Distributed Shared Variables🔗

second kind of low-level API in Spark exposes two distributed shared variables: brodcast varaibles and accumulators. We can use these in UDFs that have special properties when running on a cluster.

Broadcast Variables🔗

Broadcast Variables are way you can share an immutable value efficiently across the cluster without encapsulating that variable in function closure(e.g. in map).
When we use a variable in a closure, it must be deserialized on the worked node many times. Moreover, if you use the same variable in multiple Spark actions and jobs, it will be re-sent to the workers with every job instead of once.
Broadcast variables are shared, immutable variables that are cached on every machine in the cluster instead of serialized with every single task.
Standard use case is to pass around a large lookup table tha fits in memory on the executors and use that in a function

my_collection = "Spark The Definitive Guide : Big Data Processing Made Simple"\
  .split(" ")
words = spark.sparkContext.parallelize(my_collection, 2)

# to supplement list of words with extra information
supplementalData = {"Spark":1000, "Definitive":200,
                    "Big":-300, "Simple":100}

# broadcasting this structure across Spark and referencing it
suppBroadcast = spark.sparkContext.broadcast(supplementalData)
suppBroadcast.value # reference

# now we can transform our RDD using this value.
words.map(lambda word: (word, suppBroadcast.value.get(word, 0)))\
  .sortBy(lambda wordPair: wordPair[1])\
  .collect()

Accumulators🔗

way of updating a value inside of a variety of transformations and propagating value to driver node in an efficient and fault-tolerant way.
Accumulators provide a mutable variable that a Spark cluster can safely update on a per-row basis. You can use these for debugging purposes (say to track the values of a certain variable per partition in order to intelligently use it over time) or to create low-level aggregation.
For accumulator updates performed inside actions only, Spark guarantees that each task’s update to the accumulator will be applied only once, meaning that restarted tasks will not update the value. In transformations**, you should be aware that each task’s update can be applied more than once if tasks or job stages are reexecuted.
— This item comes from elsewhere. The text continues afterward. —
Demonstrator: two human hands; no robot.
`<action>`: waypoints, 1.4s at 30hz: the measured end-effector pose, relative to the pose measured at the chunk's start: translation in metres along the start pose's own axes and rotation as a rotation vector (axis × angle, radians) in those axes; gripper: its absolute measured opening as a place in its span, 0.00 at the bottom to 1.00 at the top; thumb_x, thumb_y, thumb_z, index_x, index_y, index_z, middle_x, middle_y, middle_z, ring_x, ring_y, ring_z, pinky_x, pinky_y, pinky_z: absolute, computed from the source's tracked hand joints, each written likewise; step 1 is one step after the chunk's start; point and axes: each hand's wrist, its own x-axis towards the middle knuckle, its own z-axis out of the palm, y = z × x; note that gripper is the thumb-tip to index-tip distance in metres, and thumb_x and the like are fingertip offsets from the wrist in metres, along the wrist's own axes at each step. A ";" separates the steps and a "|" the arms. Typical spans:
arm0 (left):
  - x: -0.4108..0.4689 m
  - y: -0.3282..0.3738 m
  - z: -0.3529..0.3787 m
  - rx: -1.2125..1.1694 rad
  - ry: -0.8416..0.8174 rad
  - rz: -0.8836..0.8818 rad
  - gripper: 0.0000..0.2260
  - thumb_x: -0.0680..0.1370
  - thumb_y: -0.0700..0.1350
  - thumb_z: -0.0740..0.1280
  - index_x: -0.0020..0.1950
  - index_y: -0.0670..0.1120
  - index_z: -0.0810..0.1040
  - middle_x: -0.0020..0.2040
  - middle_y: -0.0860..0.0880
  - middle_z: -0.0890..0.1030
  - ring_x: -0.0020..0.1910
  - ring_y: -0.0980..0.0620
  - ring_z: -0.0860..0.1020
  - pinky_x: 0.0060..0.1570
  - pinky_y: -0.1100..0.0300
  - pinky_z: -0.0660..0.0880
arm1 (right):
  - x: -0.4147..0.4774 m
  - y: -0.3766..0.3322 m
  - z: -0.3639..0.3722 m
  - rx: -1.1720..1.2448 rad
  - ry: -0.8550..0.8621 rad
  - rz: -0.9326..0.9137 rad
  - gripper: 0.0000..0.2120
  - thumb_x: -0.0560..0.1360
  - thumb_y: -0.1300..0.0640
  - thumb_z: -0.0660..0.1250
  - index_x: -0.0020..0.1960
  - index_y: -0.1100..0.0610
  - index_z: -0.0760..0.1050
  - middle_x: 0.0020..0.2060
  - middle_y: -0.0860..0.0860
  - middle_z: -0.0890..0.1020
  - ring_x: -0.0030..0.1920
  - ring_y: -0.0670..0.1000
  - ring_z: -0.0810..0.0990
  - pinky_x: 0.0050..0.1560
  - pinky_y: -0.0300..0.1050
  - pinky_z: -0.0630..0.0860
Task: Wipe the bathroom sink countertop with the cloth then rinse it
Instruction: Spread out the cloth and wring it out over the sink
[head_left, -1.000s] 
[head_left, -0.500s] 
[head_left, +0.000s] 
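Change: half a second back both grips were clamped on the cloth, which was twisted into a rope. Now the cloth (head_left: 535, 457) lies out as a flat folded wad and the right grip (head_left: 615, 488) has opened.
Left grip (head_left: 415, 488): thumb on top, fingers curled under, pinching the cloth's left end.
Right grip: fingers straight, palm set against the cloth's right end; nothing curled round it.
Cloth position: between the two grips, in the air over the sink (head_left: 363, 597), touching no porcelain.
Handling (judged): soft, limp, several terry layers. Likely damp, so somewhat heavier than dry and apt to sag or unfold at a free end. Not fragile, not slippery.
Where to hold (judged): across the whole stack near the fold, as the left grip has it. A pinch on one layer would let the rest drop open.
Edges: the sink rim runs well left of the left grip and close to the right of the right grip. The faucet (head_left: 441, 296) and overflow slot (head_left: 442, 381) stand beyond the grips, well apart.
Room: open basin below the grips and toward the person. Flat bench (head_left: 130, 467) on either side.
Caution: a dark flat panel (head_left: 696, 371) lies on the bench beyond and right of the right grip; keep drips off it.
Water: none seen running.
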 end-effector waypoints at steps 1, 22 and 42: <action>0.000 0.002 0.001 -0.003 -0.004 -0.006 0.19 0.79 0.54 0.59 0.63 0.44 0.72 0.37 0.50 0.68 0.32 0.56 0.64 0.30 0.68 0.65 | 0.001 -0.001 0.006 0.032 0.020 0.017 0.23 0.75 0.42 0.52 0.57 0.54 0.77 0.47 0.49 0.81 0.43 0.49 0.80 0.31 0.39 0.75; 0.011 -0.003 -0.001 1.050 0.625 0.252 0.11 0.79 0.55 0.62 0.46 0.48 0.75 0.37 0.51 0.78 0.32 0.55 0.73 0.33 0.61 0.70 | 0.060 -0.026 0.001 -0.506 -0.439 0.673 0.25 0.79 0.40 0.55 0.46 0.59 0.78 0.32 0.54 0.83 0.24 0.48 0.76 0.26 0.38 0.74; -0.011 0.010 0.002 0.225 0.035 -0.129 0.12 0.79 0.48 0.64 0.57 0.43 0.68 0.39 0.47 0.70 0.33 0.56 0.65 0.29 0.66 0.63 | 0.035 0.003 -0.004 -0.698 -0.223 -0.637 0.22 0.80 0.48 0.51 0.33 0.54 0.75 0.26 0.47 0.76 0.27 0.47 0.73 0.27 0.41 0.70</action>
accumulator updates are not guaranteed to be executed when made within a lazy transformation like map().

# read the parquet file
flights = spark.read\
  .parquet("/data/flight-data/parquet/2010-summary.parquet")

# in accumulator to count number of flights from or to china
# this is an unnamed accumulator    # not visible in Spark UI
accChina = spark.sparkContext.accumulator(0)

# declaring a named accumulator for showing in Spark UI
# Scala
val accChina = new LongAccumulator
val accChina2 = spark.sparkContext.longAccumulator("China")
spark.sparkContext.register(accChina, "China")
# end

def accChinaFunc(flight_row):
  destination = flight_row["DEST_COUNTRY_NAME"]
  origin = flight_row["ORIGIN_COUNTRY_NAME"]
  if destination == "China":
    accChina.add(flight_row["count"])
  if origin == "China":
    accChina.add(flight_row["count"])
# iterate over every row in flights database    
flights.foreach(lambda flight_row: accChinaFunc(flight_row))

accChina.value # 953

Custom Accummulators🔗

Although Spark does provide some default accumulator types, sometimes you might want to build your own custom accumulator. In order to do this you need to subclass the AccumulatorV2 class.

// in Scala
import scala.collection.mutable.ArrayBuffer
import org.apache.spark.util.AccumulatorV2

val arr = ArrayBuffer[BigInt]()

class EvenAccumulator extends AccumulatorV2[BigInt, BigInt] {
  private var num:BigInt = 0
  def reset(): Unit = {
    this.num = 0
  }
  def add(intValue: BigInt): Unit = {
    if (intValue % 2 == 0) {
        this.num += intValue
    }
  }
  def merge(other: AccumulatorV2[BigInt,BigInt]): Unit = {
    this.num += other.value
  }
  def value():BigInt = {
    this.num
  }
  def copy(): AccumulatorV2[BigInt,BigInt] = {
    new EvenAccumulator
  }
  def isZero():Boolean = {
    this.num == 0
  }
}
val acc = new EvenAccumulator
val newAcc = sc.register(acc, "evenAcc")

// in Scala
acc.value // 0
flights.foreach(flight_row => acc.add(flight_row.count))
acc.value // 31390